Work to be completed:
Output the data below exactly, images excluded.
━━━━━━
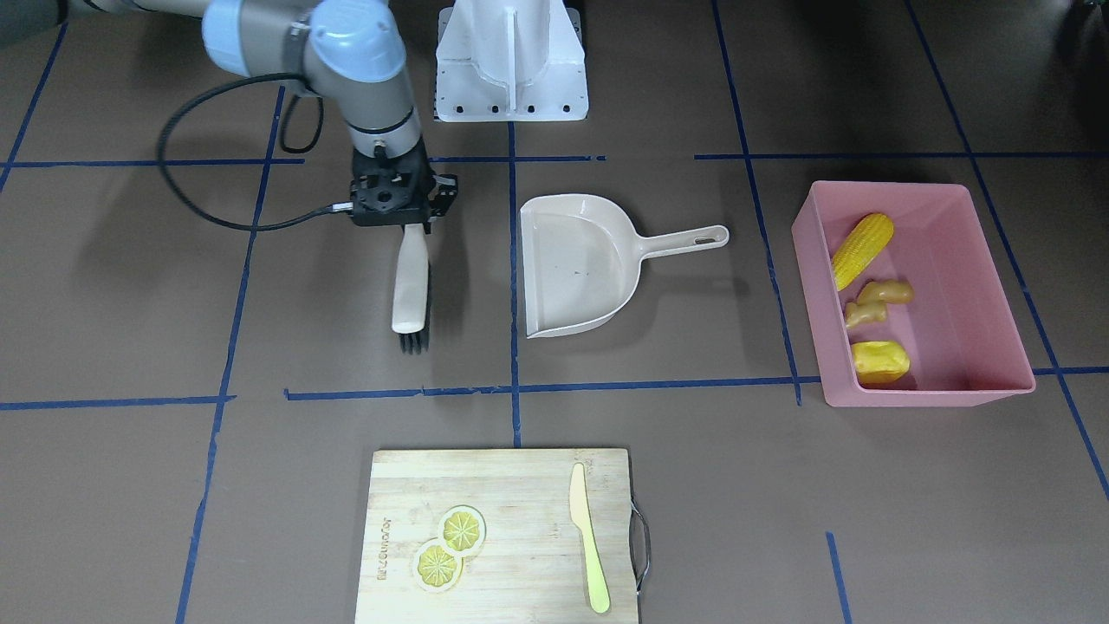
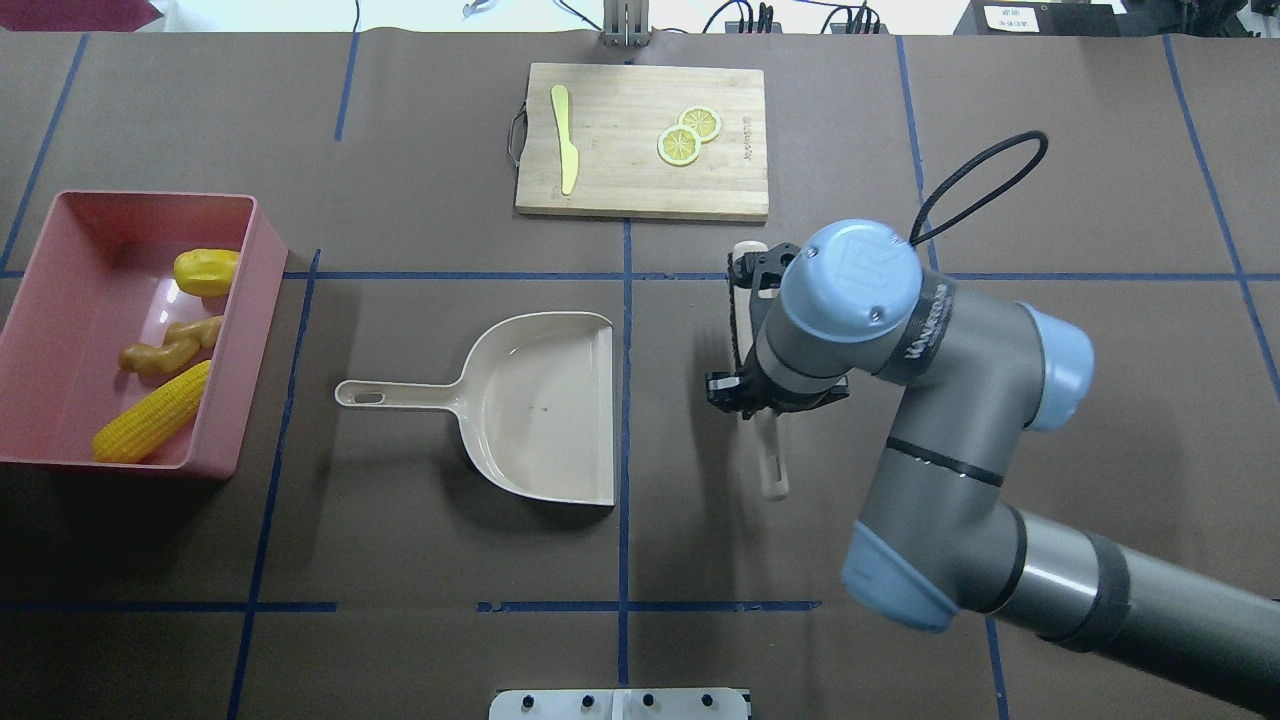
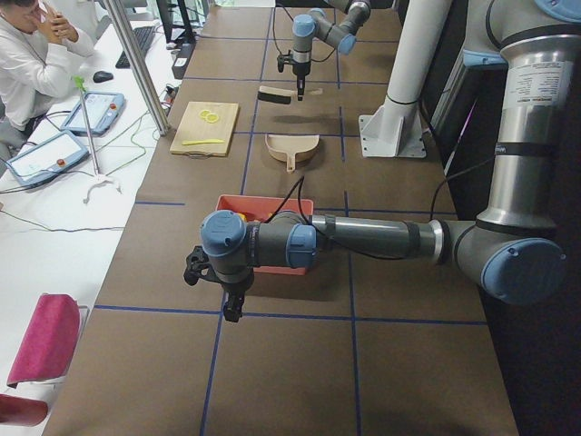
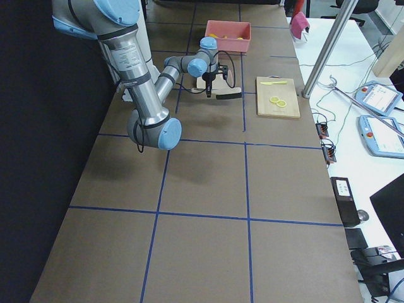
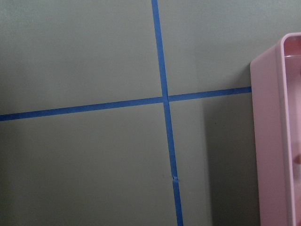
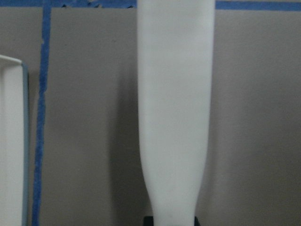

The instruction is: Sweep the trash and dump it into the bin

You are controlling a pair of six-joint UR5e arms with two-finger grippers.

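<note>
Nearest the robot, the white metal base plate (image 2: 620,703) is seen on the table (image 2: 400,560). The table is covered with a matte brown sheet and divided into large rectangles by lines of blue tape (image 2: 626,420), some broken by short gaps.

In the middle band, a beige plastic dustpan (image 1: 576,269) is laid flat, with its handle turned to the robot's left. Near its open mouth, across a tape line, a beige-handled brush with dark bristles (image 1: 411,286) is pointed away from the robot. The right gripper (image 1: 412,224) is placed over the handle end. Whether its fingers are pinching the handle cannot be told.

Well apart on the left, a long yellow corn cob (image 1: 862,250), a knobbly tan-orange ginger root (image 1: 877,301) and a yellow potato-like lump (image 1: 880,361) are contained in the large rectangular pink plastic tub (image 1: 970,260). The left gripper (image 3: 232,313) is held low near the tub, and the state of its fingers cannot be told.

Farther away, two round lemon slices (image 1: 450,544) and a pale yellow knife (image 1: 587,546) are laid on a wooden cutting board (image 1: 520,511).

Beyond the table, a white desk (image 3: 54,236) with cables is seen, and a person (image 3: 27,54) is seated there.
</note>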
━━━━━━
Response:
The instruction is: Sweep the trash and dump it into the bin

You are controlling a pair of six-joint UR5e arms with two-finger grippers.

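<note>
Nearest the robot, the white metal base plate (image 2: 620,703) is seen on the table (image 2: 400,560). The table is covered with a matte brown sheet and divided into large rectangles by lines of blue tape (image 2: 626,420), some broken by short gaps.

In the middle band, a beige plastic dustpan (image 1: 576,269) is laid flat, with its handle turned to the robot's left. Near its open mouth, across a tape line, a beige-handled brush with dark bristles (image 1: 411,286) is pointed away from the robot. The right gripper (image 1: 412,224) is placed over the handle end. Whether its fingers are pinching the handle cannot be told.

Well apart on the left, a long yellow corn cob (image 1: 862,250), a knobbly tan-orange ginger root (image 1: 877,301) and a yellow potato-like lump (image 1: 880,361) are contained in the large rectangular pink plastic tub (image 1: 970,260). The left gripper (image 3: 232,313) is held low near the tub, and the state of its fingers cannot be told.

Farther away, two round lemon slices (image 1: 450,544) and a pale yellow knife (image 1: 587,546) are laid on a wooden cutting board (image 1: 520,511).

Beyond the table, a white desk (image 3: 54,236) with cables is seen, and a person (image 3: 27,54) is seated there.
</note>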

This completes the output for the exercise.